Will you enter the Paradise?
Will you see the Light?
What is your destination?
Your eyes will see - eternal dark.

Is this a sermon? It almost reads like one. It is not until the second verse that the viewpoint becomes clear.

There ain't no use behaving
Life can never change
There ain't no book to guide you
You're desperate to the range
Why do you listen
To the Holy Man?
Sage one will take you
The only one who can

No, it isn’t a sermon. It is a heavy metal song by the band Picture. A number of German names constitute the band lineup. Even more to the point, I discovered the song through a cover by the Swedish metal band Hammerfall. Now perhaps you are thinking this is yet another attempt to justify musical junk. Actually the project is a bit more academic and sociological than that. Strangely enough, something has survived in the old Germanic countries and has resonated or cropped up again in our time and it is a style of rhetoric.

When I first picked up a copy of Anglo-Saxon Spirituality and delved into the sermons of Wulfstan and Aelfric, the Vercelli Homilies and the accounts of St. Guthlac, I thought, except for some sensational miracles of the kind you encounter in Medieval Christianity the world over, it sounded puritanical. It may be my imagination but I started to get a glimpse of areas of England that never lost certain qualities of this rhetoric, especially in places arguably less dominated by the Norman Invasion and closer to the seafaring world of the Vikings; the fen country which historically remained the quiet coves of smugglers and pirates. I am speaking especially of puritanical East Anglia.
Take for example these Anglo-Saxon sermons on the subject of Doomsday:
Then those dead bones called out to him and said, ‘Why have you come here to look at us? Now all you can see here is a piece of earth and the leavings of worms, where earlier you saw fine cloth adorned with gold. Now look at the dust and dry bones where you once saw limbs that were, according to the nature of flesh, fair to look at. . . . (Anglo-Saxon 64)
And again,
Now there is clamor and weeping everywhere. Now everywhere there is wailing and loss of peace. Now there is evil and slaughter everywhere. And everywhere this middle earth flees from us with much bitterness. And we follow it while it flees and love it while it falls to ruin. Listen, in this we can see that this world is ending and passing away. (Ibid 65)
Or this other Judgment Day sermon,
Lo listen! It then will be a grievous sorrow and a wretched separation of the body and the soul if the wretched inner man, that I, the weary soul that is wicked and neglectful of God’s commandments here, will after that separation slide down into the eternal punishment of hell and there amongst devils exist in murder and crime, in torment and sorrow, amidst woe and worms, between the dead and the devils, and in fire and bitterness and filth and in all punishments that devils have prepared from the beginning for which they were created and which they themselves have earned. (Ibid 90)
These are graphic and violent, morbid and dark sermons. They are on Doomsday homilies so perhaps they ought to be. Nonetheless, consider this teaching on Romans from the Vercelli Homilies, “. . . Let us listen to the teaching of the apostle Paul. He said: ‘Make not provision for the flesh in its desires’ [Rom 13:14]. It is worse that one enjoys (food?) against what is right than if one casts it into a dung heap. In that dung heap it becomes manure” (Preaching 213). This is still graphic.

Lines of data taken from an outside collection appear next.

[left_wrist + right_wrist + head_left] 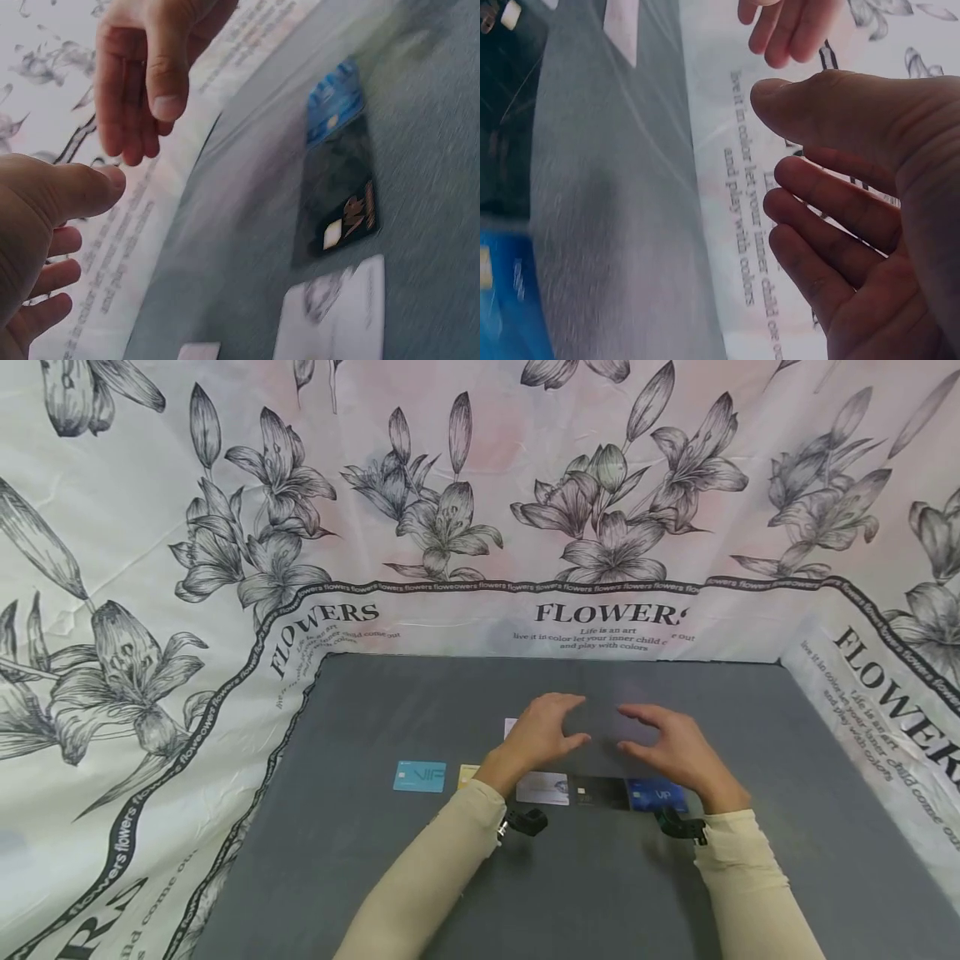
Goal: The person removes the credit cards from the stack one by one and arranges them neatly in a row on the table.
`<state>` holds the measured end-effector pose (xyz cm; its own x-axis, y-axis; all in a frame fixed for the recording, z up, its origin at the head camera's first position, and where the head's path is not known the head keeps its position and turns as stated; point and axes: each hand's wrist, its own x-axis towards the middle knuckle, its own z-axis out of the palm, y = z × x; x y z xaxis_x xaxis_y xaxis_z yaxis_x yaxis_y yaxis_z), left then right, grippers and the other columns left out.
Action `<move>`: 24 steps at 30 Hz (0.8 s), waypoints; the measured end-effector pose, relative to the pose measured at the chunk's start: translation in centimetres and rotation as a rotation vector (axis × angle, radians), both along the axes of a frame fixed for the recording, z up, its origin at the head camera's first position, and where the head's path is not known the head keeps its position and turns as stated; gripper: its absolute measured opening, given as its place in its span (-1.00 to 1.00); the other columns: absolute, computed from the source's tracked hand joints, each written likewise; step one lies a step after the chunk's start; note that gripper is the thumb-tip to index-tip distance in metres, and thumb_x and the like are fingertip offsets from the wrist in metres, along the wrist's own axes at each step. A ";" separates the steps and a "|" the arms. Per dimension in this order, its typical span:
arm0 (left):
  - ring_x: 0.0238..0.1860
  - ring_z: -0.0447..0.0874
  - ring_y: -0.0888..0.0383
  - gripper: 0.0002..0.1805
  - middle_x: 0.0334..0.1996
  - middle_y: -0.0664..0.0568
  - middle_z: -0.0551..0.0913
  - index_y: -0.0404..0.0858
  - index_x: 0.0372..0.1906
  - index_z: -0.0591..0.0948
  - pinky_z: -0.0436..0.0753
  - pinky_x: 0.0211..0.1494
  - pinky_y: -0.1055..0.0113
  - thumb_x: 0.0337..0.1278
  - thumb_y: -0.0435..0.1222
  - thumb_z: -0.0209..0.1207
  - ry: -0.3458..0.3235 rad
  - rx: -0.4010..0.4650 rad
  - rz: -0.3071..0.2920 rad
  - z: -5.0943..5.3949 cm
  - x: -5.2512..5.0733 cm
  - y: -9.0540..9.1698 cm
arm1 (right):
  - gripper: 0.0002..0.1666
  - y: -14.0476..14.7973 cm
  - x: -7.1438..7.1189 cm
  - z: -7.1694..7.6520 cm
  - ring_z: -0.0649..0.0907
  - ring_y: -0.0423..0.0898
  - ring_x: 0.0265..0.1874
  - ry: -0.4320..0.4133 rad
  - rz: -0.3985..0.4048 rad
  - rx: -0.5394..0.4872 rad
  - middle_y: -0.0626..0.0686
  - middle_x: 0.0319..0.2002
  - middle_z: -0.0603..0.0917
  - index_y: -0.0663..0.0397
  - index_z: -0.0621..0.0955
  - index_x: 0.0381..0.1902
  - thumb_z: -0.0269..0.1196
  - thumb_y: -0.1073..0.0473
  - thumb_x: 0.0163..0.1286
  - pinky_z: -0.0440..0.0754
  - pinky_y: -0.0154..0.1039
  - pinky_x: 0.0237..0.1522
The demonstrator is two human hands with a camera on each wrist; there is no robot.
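My left hand (542,731) is held over the table with fingers and thumb apart and nothing between them. Facing it, my right hand (672,745) is likewise spread and holds nothing. Below the hands lies a row of cards: a light blue card (419,777), a yellow card (467,773) partly behind the left forearm, a silver-white card (542,788), a black card (600,792) and a dark blue card (656,795). A pale card (510,725) shows only its edge behind the left hand. In the left wrist view the black card (339,187) shows a gold chip.
The grey tabletop (360,877) is bordered by a white flower-printed cloth (450,618) at the back and both sides. Each wrist carries a small black camera (528,821) on a band, low over the table.
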<state>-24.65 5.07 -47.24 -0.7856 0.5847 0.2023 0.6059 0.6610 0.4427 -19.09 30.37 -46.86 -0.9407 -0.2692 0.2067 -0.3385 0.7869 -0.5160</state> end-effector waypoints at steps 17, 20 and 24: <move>0.55 0.55 -0.08 -0.30 0.50 -0.06 0.63 -0.23 0.53 0.58 0.47 0.66 0.01 0.40 -0.12 0.49 -0.068 0.055 0.030 -0.2 -2.4 -5.2 | -0.25 -4.4 -3.5 0.2 0.63 0.39 0.40 -0.058 0.063 -0.025 0.31 0.45 0.63 0.24 0.59 0.49 0.54 0.17 0.41 0.58 0.41 0.41; 0.56 0.53 -0.10 -0.31 0.51 -0.08 0.62 -0.24 0.54 0.57 0.45 0.68 -0.02 0.41 -0.14 0.47 -0.101 0.062 0.028 -0.5 -2.8 -6.1 | -0.25 -5.1 -3.9 -0.2 0.63 0.40 0.39 -0.062 0.065 -0.036 0.32 0.44 0.64 0.25 0.60 0.48 0.55 0.18 0.39 0.58 0.41 0.40; 0.57 0.51 -0.11 -0.32 0.50 -0.08 0.62 -0.24 0.54 0.57 0.44 0.68 -0.05 0.40 -0.18 0.47 -0.153 0.086 0.044 -1.0 -3.2 -7.3 | -0.25 -5.8 -4.7 -0.9 0.64 0.40 0.39 -0.057 0.073 -0.049 0.34 0.41 0.66 0.27 0.61 0.46 0.56 0.20 0.36 0.58 0.38 0.43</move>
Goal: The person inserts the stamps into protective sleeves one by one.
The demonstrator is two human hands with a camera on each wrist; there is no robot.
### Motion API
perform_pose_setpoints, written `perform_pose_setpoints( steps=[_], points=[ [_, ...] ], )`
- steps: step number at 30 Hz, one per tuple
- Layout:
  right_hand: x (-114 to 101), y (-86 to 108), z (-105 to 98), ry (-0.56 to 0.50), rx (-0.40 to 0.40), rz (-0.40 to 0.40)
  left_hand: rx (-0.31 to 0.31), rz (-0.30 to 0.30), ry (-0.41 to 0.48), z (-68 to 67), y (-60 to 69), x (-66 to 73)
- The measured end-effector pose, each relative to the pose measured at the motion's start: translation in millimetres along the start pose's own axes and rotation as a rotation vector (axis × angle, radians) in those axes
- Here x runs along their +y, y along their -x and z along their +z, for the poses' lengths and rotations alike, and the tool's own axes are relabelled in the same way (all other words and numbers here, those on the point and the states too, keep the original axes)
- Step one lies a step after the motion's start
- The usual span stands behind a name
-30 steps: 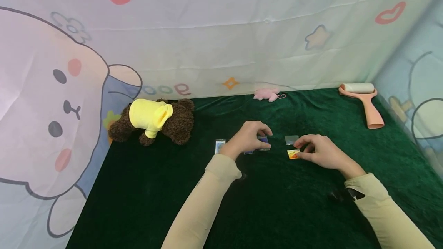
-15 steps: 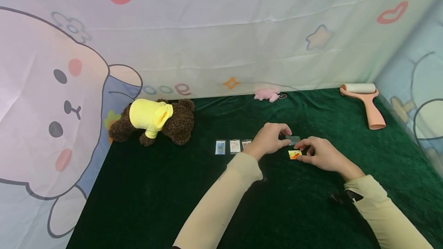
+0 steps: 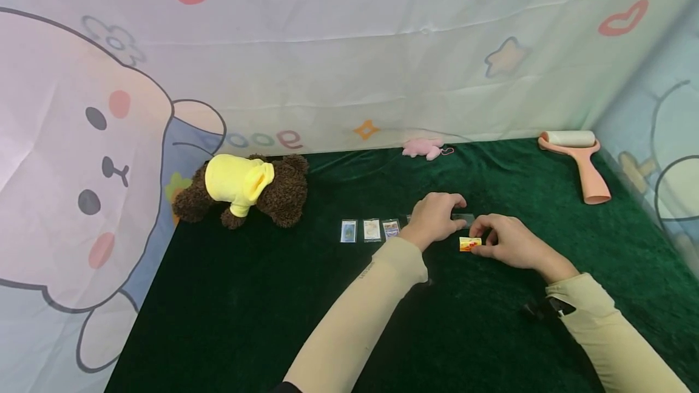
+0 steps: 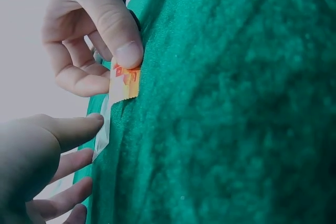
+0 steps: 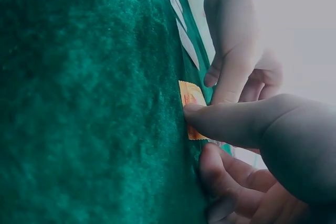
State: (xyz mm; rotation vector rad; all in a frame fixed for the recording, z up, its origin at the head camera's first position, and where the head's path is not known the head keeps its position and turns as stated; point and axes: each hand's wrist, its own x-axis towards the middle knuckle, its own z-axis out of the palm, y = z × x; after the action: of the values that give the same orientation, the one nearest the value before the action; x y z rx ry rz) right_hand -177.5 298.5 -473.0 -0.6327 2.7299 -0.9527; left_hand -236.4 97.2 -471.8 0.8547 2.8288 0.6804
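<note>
A small orange-yellow packet with serrated edges lies on the green cloth. My right hand pinches its right part, the thumb on its printed face. Just behind the packet lies a flat clear sleeve. My left hand reaches to that sleeve's left end, thumb and fingers extended and spread at its edge; whether they touch it is hard to tell. Left of this hand are sleeved cards in a row: a blue one, a pale one and a purple-white one. Another is mostly hidden behind the left hand.
A brown plush dog in a yellow shirt lies at the back left. Against the rear curtain sits a pink plush charm. A peach lint roller stands at the back right. Green velvet cloth covers the table.
My left hand has moved right from over the card row to the clear sleeve, uncovering cards. My right hand stays at the packet, which now looks slightly bent.
</note>
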Motion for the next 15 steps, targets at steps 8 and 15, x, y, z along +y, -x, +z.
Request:
perform_pose_setpoints(
  steps=[8, 15],
  points=[
    [2.9, -1.0, -2.9, -0.010, -0.009, -0.028, 0.000, 0.004, 0.041, 2.2, -3.2, -1.4],
    [4.4, 1.4, -7.0, -0.037, -0.013, -0.049, 0.013, -0.009, 0.122, 4.7, -3.7, -3.7]
  ],
)
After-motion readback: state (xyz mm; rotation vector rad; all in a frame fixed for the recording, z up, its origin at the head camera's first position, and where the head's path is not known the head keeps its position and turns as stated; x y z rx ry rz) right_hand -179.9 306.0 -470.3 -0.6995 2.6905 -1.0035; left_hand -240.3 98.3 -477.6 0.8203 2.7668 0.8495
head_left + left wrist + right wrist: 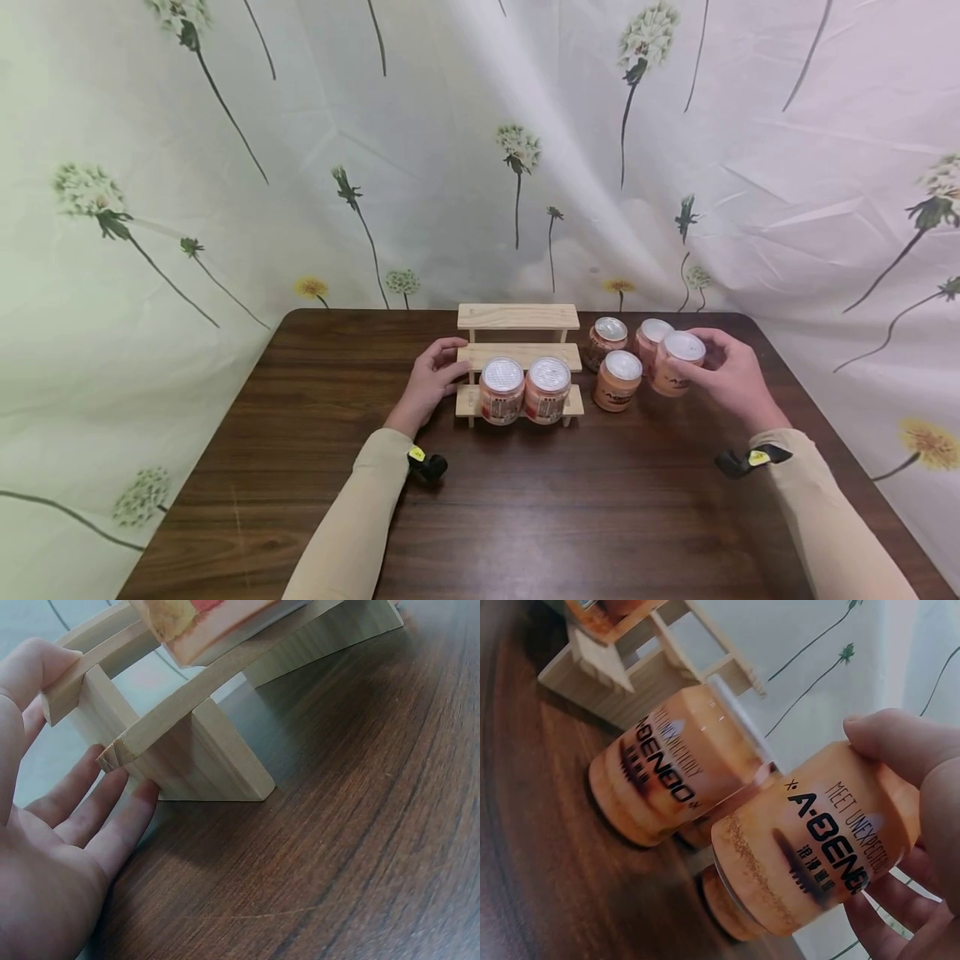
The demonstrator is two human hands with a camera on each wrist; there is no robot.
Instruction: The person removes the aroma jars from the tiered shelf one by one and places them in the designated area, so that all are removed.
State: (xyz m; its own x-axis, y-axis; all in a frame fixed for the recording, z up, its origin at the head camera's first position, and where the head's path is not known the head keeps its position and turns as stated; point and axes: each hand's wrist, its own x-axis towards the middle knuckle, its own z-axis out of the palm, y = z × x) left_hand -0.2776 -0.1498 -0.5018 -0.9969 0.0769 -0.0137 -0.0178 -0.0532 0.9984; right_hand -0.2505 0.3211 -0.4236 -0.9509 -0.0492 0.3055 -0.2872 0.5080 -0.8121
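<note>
A three-step wooden display rack [518, 315] stands toward the back of the table. Two capped orange jars [502, 392] sit side by side on its lowest step. At the rack's left end my left hand [435, 379] grips the middle step, with other fingers touching the side, as the left wrist view shows on the rack's side panel [232, 750]. My right hand [731, 375] holds an orange jar [810, 840] between thumb and fingers, tilted in the right wrist view. Beside it, right of the rack, stand three more jars, including a front one [617, 383] printed with black lettering.
The dark wooden table [525, 517] extends toward me in front of the rack. Behind its back edge hangs a pale curtain [450, 167] with dandelion prints. Each forearm wears a black wrist camera [429, 467] over its sleeve.
</note>
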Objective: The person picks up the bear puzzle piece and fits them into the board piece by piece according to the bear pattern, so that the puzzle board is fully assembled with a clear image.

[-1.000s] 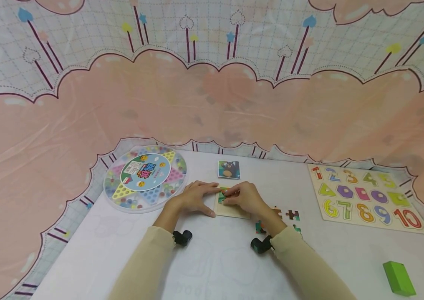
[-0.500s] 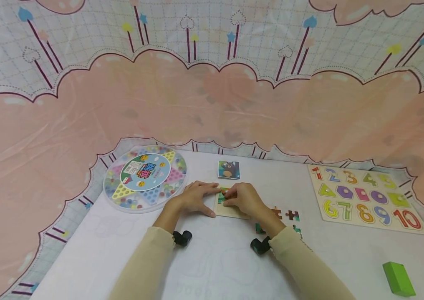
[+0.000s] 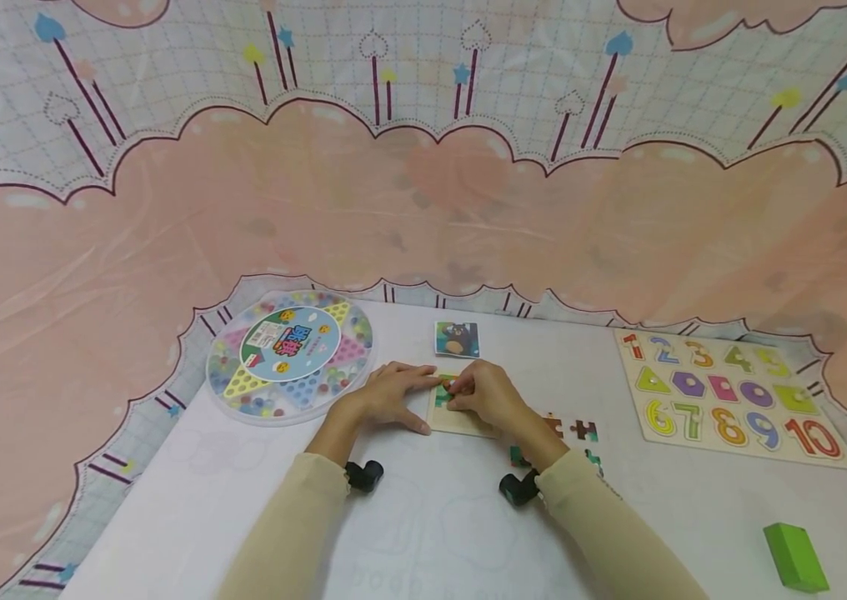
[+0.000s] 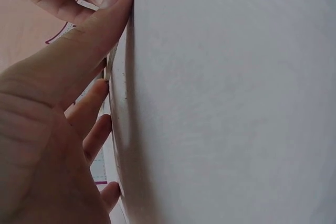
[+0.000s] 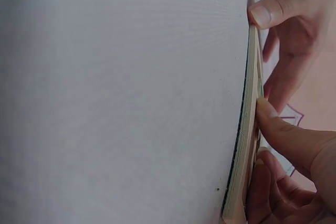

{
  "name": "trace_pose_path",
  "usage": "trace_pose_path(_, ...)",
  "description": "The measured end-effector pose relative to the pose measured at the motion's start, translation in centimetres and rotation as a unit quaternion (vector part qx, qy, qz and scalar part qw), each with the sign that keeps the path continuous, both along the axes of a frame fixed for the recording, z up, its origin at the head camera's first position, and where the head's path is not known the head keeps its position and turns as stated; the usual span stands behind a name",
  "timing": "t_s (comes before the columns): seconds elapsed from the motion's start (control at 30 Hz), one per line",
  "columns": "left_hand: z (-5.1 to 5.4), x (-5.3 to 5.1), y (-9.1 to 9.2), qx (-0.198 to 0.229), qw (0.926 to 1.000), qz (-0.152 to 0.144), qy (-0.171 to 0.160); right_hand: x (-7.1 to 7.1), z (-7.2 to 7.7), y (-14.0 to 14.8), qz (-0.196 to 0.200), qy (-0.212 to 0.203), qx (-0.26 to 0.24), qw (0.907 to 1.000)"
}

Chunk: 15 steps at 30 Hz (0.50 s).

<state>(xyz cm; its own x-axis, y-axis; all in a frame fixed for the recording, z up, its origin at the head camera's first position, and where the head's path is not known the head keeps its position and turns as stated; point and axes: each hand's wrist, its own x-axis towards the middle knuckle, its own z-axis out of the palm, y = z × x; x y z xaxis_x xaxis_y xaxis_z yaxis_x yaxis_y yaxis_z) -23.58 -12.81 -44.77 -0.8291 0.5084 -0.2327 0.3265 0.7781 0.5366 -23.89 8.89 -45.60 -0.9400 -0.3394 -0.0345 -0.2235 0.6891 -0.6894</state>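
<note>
A small wooden puzzle tray (image 3: 461,423) lies flat on the white table, with green puzzle pieces (image 3: 440,393) in its upper left part. My left hand (image 3: 391,395) rests along the tray's left side, fingers extended, its thumb touching the near left corner (image 5: 252,24). Over the tray, my right hand (image 3: 491,398) has curled fingers and pinches a small jigsaw piece against the surface; the fingers hide most of it. In the right wrist view, the right thumb (image 5: 281,129) presses at the tray's top. Several loose jigsaw pieces (image 3: 583,430) lie by the right forearm, partly hidden.
A bear picture card (image 3: 457,340) lies behind the tray. To the left is a round marble board game (image 3: 290,358). A number and shape board (image 3: 737,396) lies at right, with a green block (image 3: 795,557) nearer. A patterned curtain (image 3: 423,208) hangs behind.
My right hand shifts very slightly over the tray, its fingers staying at the same spot. The left hand and the tray keep still.
</note>
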Motion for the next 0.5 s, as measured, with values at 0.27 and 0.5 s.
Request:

This kind of rhetoric continued in Scandinavia into the modern era. Take for example the sermons of Lars Levi Laestadius, the great preacher to the still heathen Laplanders of northern Scandinavia (still polytheists far into that the 19th century). A sermon of his for the 2nd Sunday in Advent reads thus: “Has God then created man to eat and to excrete, to drink and to fight, to whore and to steal? For what purpose is man created into this world? The lords of the world anoint their throats with flowing devil's dung and the peasants follow their example, So are they living now in the world and with that life they imagine they are acceptable to God” ( On the Second Sunday in Lent, he preaches like unto Viking warriors:

". . . St. Paul writes to the Christians, 'Put on the whole armor of God that ye may be able to stand against the wiles of the devil. Stand therefore having your loins girt about with the truth and having on the breastplate of righteousness. Above all taking the shield of faith, whereby ye shall be able to quench all the fiery darts of the wicked. And take the helmet of salvation and the sword of the spirit, which is the Word of God.' Here that valiant Apostle has shown all those weapons of war with which one brave warrior of Jesus Christ must be equipped. And all these weapons of war are needed now; when the enemy has started to attack the Christians so terribly. Now everyone who wants to become saved and to save his life, needs to be equipped both against the world which has begun to hate and persecute Jesus' disciples and also against one's own flesh, from which the devil shoots his darts. But may that great War Hero, who has won over the power of the devil, support the feeble knees, strenghten [sic] the weary hands, raise up the fallen, put oil and wine in the wounds, and drip blood when wounds come into the heart, and be their Healer to those who lie sick. Hear, you great War Hero, the sighs of all the wretched and oppressed and redeem all prisoners, that they could thank you eternally in that new Jerusalem. Amen" (ibid).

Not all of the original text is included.